WORK REQUEST: Starting with the line that contains "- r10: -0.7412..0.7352" and stopping after the line that contains "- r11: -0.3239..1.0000", copy the entries below exactly. Include nothing else.

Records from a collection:
= Beginning of Section =

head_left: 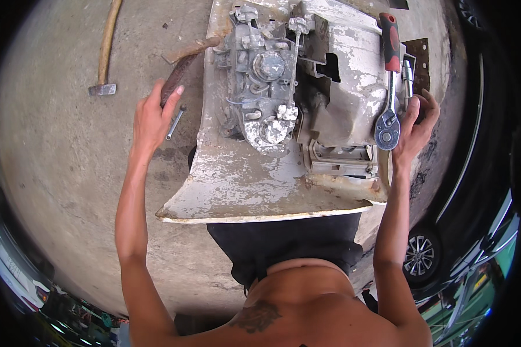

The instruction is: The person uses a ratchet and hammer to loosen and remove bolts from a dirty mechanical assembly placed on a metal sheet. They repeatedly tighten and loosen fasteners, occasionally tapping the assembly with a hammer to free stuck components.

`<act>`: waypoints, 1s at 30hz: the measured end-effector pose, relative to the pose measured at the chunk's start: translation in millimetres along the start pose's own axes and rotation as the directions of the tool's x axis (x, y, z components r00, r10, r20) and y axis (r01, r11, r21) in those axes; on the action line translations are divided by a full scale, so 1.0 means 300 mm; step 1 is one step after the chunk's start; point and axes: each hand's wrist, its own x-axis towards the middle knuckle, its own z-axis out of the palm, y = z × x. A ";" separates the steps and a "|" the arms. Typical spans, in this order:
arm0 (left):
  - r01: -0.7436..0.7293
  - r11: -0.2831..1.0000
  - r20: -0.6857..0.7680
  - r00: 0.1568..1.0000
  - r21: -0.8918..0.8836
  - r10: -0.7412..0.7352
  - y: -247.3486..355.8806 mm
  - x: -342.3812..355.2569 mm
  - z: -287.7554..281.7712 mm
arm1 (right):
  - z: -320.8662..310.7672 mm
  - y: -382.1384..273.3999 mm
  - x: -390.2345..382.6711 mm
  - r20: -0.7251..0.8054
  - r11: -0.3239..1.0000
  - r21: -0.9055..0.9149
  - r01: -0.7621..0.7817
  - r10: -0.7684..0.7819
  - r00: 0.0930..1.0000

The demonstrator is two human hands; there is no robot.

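Note:
At the left, my left hand (152, 118) has its thumb and fingers around the lower end of a rusty, hammer-like tool (181, 70), whose wooden-looking crosspiece (194, 48) rests by the panel. A small spanner (176, 122) lies on the floor beside that hand. On the right, my right hand (414, 130) has bent fingers at the lower end of a silver socket extension (407, 75); its thumb partly covers the contact. Just left of it, a ratchet wrench (389, 92) with a red and black handle lies on the worn white car panel (231, 188).
A dirty grey metal assembly (266, 78) sits on the panel's middle, beside a peeling white cover (353, 75). A wooden-handled hammer (105, 52) lies on the concrete floor (69, 150). A perforated rusty plate (421, 63) is behind the extension. A dark car (474, 173) stands at right.

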 end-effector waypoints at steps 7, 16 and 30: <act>-0.680 0.635 -0.656 0.673 -0.367 0.342 0.130 -0.037 -0.190 | -0.014 0.009 0.014 0.020 0.999 -0.030 0.011 -0.010 1.000; -0.109 0.980 -0.337 0.940 -0.168 0.047 -0.007 0.099 -0.192 | -0.015 0.023 0.011 0.020 1.000 -0.007 -0.014 0.014 1.000; -0.064 0.995 -0.139 0.987 0.080 0.075 -0.018 0.062 -0.087 | -0.007 0.009 0.002 0.039 0.999 -0.033 0.036 -0.035 0.999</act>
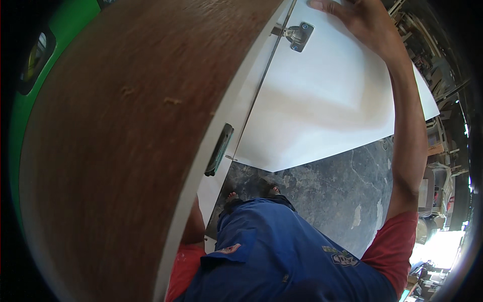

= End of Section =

RESPONSE:
  - r10: -0.7412..0.7352
  - y: -247.3486..355.8806 mm
  - x: -342.3812..355.2569 mm
  - z: -287.7554..281.7712 mm
arm1 (right):
  - z: -320.8662..310.7672 mm
  - y: -382.1384..273.3999 mm
  - x: -390.2345..382.6711 mm
  - r20: -0.7251..0.8054
  - r11: -0.3239..1.0000

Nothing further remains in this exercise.